How to Calculate Application Rates
Because ammonium nitrate is 34 percent nitrogen (often labeled as 34-0-0), you need about 3 pounds of the fertilizer to deliver 1 pound of actual nitrogen. The math is simple: divide 100 by the nitrogen percentage. For a home lawn recommendation of 1 pound of nitrogen per 1,000 square feet, that works out to roughly 3 pounds of ammonium nitrate spread over that area.
Soil pH plays a major role in how effectively any nitrogen fertilizer works. Maintaining the correct pH for your soil type ensures that nutrients remain in forms plants can actually absorb. Over time, ammonium-based fertilizers can acidify soil, so periodic lime applications may be necessary to keep pH in the right range.
Environmental Considerations
The nitrate portion of ammonium nitrate dissolves completely in water and doesn’t bind to soil particles.
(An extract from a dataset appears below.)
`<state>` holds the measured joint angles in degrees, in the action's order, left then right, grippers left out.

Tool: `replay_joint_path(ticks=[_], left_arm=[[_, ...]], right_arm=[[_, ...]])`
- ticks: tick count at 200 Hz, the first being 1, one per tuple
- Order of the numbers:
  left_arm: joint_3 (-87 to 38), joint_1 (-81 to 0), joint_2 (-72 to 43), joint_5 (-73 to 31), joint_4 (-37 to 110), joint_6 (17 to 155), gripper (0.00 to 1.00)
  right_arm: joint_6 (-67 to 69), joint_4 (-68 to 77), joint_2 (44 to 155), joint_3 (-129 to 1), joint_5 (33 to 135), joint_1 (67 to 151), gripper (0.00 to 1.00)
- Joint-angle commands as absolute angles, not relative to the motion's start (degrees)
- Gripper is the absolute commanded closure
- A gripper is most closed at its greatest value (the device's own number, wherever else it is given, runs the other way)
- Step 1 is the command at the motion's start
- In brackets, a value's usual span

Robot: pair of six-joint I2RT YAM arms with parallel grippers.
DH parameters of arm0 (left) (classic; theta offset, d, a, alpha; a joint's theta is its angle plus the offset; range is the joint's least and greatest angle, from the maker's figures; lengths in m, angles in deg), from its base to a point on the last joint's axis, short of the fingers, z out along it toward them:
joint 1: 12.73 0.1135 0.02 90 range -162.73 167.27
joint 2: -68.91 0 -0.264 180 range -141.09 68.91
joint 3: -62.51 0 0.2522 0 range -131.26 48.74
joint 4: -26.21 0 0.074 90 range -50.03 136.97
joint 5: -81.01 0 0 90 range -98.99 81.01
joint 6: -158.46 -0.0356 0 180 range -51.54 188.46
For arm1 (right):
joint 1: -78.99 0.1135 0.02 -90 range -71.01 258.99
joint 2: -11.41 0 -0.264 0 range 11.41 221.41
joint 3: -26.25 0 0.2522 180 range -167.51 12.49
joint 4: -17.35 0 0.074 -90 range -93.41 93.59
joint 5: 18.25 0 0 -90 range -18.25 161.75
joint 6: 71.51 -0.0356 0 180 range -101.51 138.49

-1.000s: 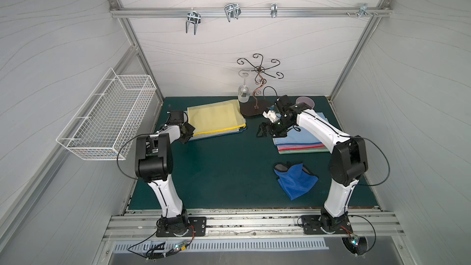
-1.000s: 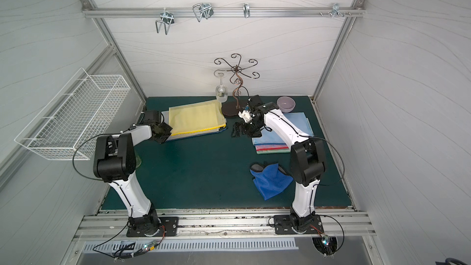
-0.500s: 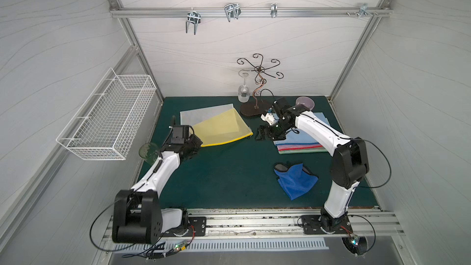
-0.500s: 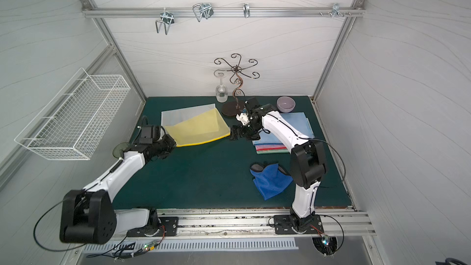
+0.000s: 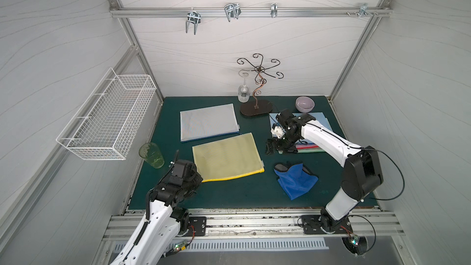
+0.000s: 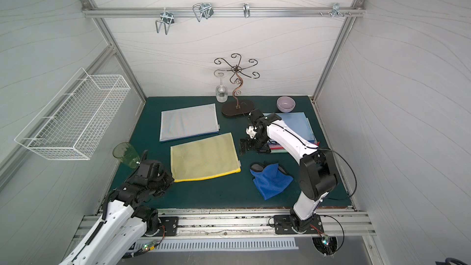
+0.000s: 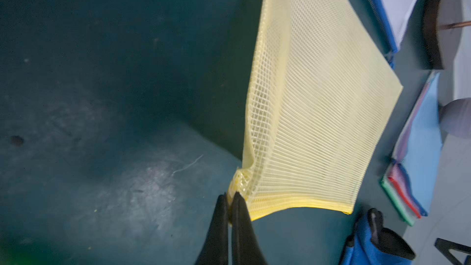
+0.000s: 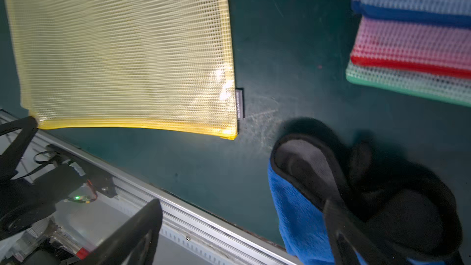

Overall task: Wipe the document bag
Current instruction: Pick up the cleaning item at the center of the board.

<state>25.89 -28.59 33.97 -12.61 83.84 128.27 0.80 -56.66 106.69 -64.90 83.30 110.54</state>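
A yellow mesh document bag lies on the green mat in the front middle, in both top views. My left gripper is shut on its near left corner, which is lifted and puckered. In the wrist views the yellow mesh document bag bows slightly. A crumpled blue and black cloth lies to its right. My right gripper hangs open and empty above the mat between the bag and a stack of coloured bags.
A grey document bag lies behind the yellow one. A green glass stands at the left edge. A wine glass rack with a hanging glass and a purple bowl stand at the back. A wire basket hangs on the left wall.
My left arm has drawn the yellow bag off the grey bag toward the front, uncovering the grey one. The right gripper has shifted slightly forward and stays open.
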Motion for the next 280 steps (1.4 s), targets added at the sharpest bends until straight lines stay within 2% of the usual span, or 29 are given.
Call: replay_joint_path(ticks=[1, 57, 124, 153, 190, 195, 202, 250, 280], left_arm=[[26.14, -32.06, 31.08, -12.3, 83.78, 131.29, 1.0], [27.9, -37.76, 24.74, -10.52, 80.61, 132.62, 1.0], [32.54, -38.83, 23.13, -11.78, 77.53, 133.18, 1.0], [33.53, -39.01, 23.29, -11.8, 77.59, 132.55, 1.0], [33.98, -39.01, 23.3, -11.89, 77.28, 132.32, 1.0], [33.81, -39.01, 23.26, -11.84, 77.2, 132.19, 1.0], [33.72, -39.01, 23.14, -11.98, 77.09, 132.03, 1.0], [33.34, -39.01, 22.49, -12.2, 76.08, 131.43, 1.0], [32.93, -38.94, 22.48, -11.89, 76.44, 130.91, 1.0]], right_arm=[[-1.71, -61.03, 103.76, -62.62, 76.28, 110.89, 0.01], [-4.39, -60.92, 100.36, -54.98, 73.66, 110.91, 0.01], [-6.99, -49.18, 105.32, -45.82, 82.56, 110.59, 0.02], [-7.68, -47.46, 105.32, -44.22, 82.94, 110.52, 0.19], [-7.85, -48.6, 101.88, -44.9, 81.98, 108.8, 0.89], [-7.67, -49.38, 101.23, -45.6, 81.68, 108.7, 0.95], [-7.11, -50.57, 100.38, -46.68, 81.18, 108.69, 1.0], [-2.42, -57.02, 96.82, -60.37, 82.37, 113.19, 1.0], [-2.83, -54.32, 101.37, -68.35, 90.82, 116.45, 1.0]])
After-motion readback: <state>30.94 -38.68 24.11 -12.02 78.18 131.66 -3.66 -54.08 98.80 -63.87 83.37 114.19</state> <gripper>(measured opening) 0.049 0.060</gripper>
That’s great for immediate plant uptake, but it also means nitrate moves wherever water moves. Heavy rain or over-irrigation can push nitrate below the root zone and into groundwater, a process called leaching. Nitrate contamination in drinking water is a health concern, and excess nitrogen reaching streams and rivers fuels algal blooms that deplete oxygen and harm aquatic life.
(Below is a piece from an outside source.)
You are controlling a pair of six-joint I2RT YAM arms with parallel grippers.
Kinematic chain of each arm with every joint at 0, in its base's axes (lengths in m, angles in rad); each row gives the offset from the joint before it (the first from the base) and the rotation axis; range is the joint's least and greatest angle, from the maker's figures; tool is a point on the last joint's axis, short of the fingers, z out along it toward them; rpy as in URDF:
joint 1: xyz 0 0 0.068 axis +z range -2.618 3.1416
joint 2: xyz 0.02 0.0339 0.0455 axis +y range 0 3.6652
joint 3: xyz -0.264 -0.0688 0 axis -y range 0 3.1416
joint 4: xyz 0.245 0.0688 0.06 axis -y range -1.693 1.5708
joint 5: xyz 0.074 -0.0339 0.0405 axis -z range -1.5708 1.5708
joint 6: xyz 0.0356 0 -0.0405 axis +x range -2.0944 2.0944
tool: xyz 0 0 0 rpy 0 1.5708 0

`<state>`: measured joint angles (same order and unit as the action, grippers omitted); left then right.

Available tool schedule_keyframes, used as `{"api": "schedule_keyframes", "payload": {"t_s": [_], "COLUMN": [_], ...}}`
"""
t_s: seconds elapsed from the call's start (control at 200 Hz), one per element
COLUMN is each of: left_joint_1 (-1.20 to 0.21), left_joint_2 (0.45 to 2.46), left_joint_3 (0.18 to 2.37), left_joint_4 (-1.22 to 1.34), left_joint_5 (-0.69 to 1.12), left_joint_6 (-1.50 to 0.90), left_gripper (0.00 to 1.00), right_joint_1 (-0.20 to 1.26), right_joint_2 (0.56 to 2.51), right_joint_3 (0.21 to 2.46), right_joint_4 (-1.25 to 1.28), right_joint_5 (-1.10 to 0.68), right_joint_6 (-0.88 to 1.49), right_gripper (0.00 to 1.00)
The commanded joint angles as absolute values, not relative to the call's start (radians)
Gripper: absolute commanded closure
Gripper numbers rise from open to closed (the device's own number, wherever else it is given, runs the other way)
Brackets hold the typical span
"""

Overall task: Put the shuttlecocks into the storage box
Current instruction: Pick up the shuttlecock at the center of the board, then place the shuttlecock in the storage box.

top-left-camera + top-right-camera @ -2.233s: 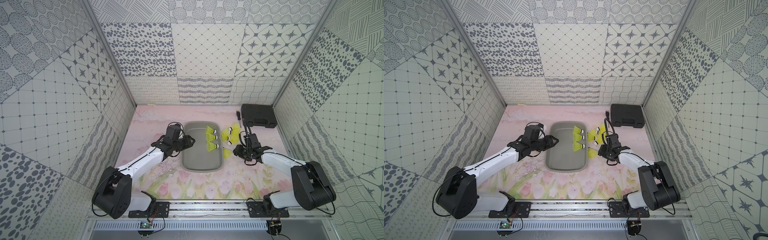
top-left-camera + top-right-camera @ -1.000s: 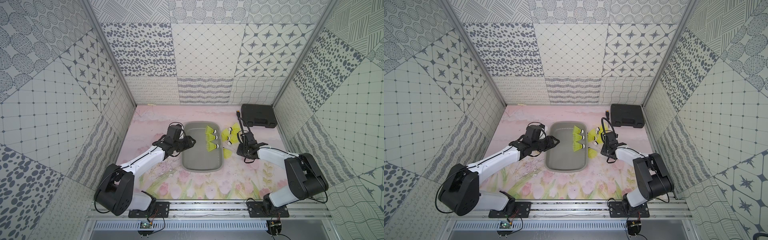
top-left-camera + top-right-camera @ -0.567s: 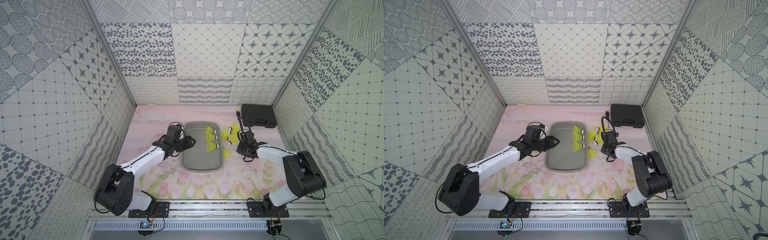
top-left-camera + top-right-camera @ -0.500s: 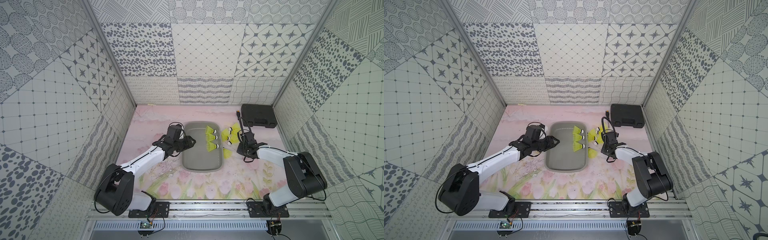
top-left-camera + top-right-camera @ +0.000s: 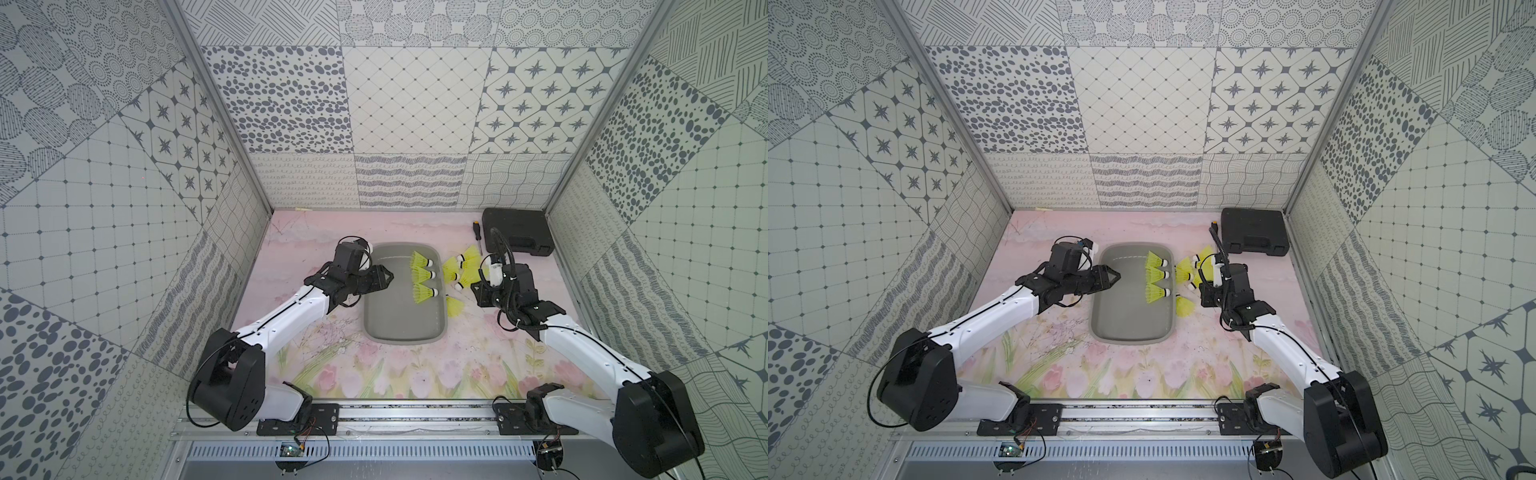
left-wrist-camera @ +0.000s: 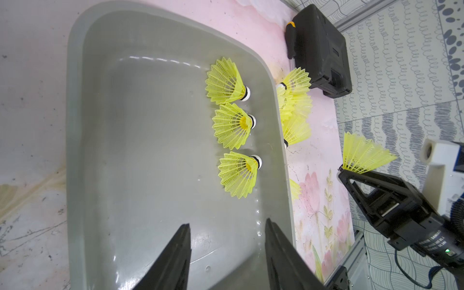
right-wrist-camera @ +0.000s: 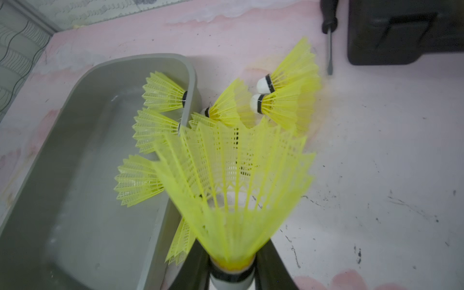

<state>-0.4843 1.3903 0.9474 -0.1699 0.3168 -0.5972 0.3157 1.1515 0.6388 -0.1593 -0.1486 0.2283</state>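
Shuttlecocks (image 6: 227, 81) are showing neon yellow mesh skirts, white tips, black bands. Storage box (image 6: 140, 150) is looking plain grey. Mat (image 5: 395, 374) is showing pink floral print. Case (image 5: 515, 226) is reading black. Walls (image 5: 415, 95) are carrying grey-on-white dots, stars, grids, waves.

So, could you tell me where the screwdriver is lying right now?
In a top view, the screwdriver lies on the mat on the robot's right, far side, alongside the black hard case and just beyond the loose shuttlecocks.
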Motion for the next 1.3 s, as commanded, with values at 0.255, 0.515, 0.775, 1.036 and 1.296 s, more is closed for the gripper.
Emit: {"api": "schedule_keyframes", "payload": {"t_s": [0.255,0.515,0.775,1.036,1.296], "left_joint_1": [-0.504,-0.551,-0.577,-0.594,-0.598], "left_joint_2": [1.482,1.546,1.565,1.598,1.622], "left_joint_3": [1.231,1.394,1.451,1.497,1.514], "left_joint_4": [-0.389,-0.585,-0.673,-0.776,-0.802], "left_joint_5": [0.721,0.778,0.784,0.786,0.777], "left_joint_6": [-0.207,-0.029,0.069,0.156,0.173], "left_gripper": [0.51,0.51,0.5,0.52,0.56], "right_joint_1": [0.405,0.49,0.543,0.56,0.569], "right_joint_2": [1.18,1.289,1.354,1.38,1.393], "right_joint_3": [0.772,0.887,0.946,0.972,0.984], "right_joint_4": [-0.173,-0.256,-0.287,-0.317,-0.335], "right_joint_5": [-0.463,-0.52,-0.547,-0.577,-0.596], "right_joint_6": [-0.053,-0.093,-0.103,-0.11,-0.118], "right_gripper": [0.79,0.79,0.78,0.78,0.77]}}
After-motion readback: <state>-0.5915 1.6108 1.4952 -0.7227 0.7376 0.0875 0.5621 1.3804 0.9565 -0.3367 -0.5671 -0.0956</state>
Long-term use of ammonium nitrate without soil management can also gradually lower soil pH. Acidified soils release fewer nutrients to plants, which can create a cycle of diminishing returns. Controlled-release fertilizer formulations and split applications (applying smaller amounts several times during the growing season rather than one large dose) help reduce both leaching losses and acidification.
Safety and Storage Risks
Ammonium nitrate is classified by the United Nations as an oxidizer, not an explosive. But that classification can be misleading. Under certain conditions, ammonium nitrate can detonate, and it has been involved in numerous industrial disasters, including the 2020 Beirut port explosion and the 2013 West, Texas fertilizer plant blast.
Fire is the most common trigger. When ammonium nitrate is heated in a confined space, it can undergo rapid decomposition that transitions from burning to detonation. Contamination makes this far more likely. Organic materials like fuel oil, sawdust, or even certain types of packing material can sensitize ammonium nitrate, as can inorganic contaminants like chlorides. This is why storage regulations are strict about keeping ammonium nitrate away from fuels, combustible materials, and incompatible chemicals.
International transport rules set detailed composition limits. Fertilizer-grade ammonium nitrate with more than 0.2 percent combustible substances, or formulations above 90 percent ammonium nitrate containing incompatible materials, are subject to tighter classification and handling requirements. Products containing 70 percent or more ammonium nitrate face additional restrictions on what other ingredients they can include.
For farmers and homeowners, the practical takeaway is straightforward: store ammonium nitrate in a cool, dry, well-ventilated area away from heat sources and any organic or combustible materials. Keep it in its original sealed packaging until use, and never mix it with fuels or oils.
Blended Forms
Pure ammonium nitrate (33 to 34 percent nitrogen) is the most concentrated solid form, but it’s not the only one on the market. Calcium ammonium nitrate, or CAN, blends ammonium nitrate with limestone to produce a product containing 20.5 to 28 percent nitrogen. The added calcium carbonate makes CAN less hygroscopic (it absorbs less moisture), safer to store, and less acidifying to soil. Ammonium sulfate nitrate, or ASN, contains about 26 percent nitrogen along with sulfur, which is a secondary nutrient many soils lack. Liquid solutions are also available for operations that apply fertilizer through irrigation systems or spray equipment.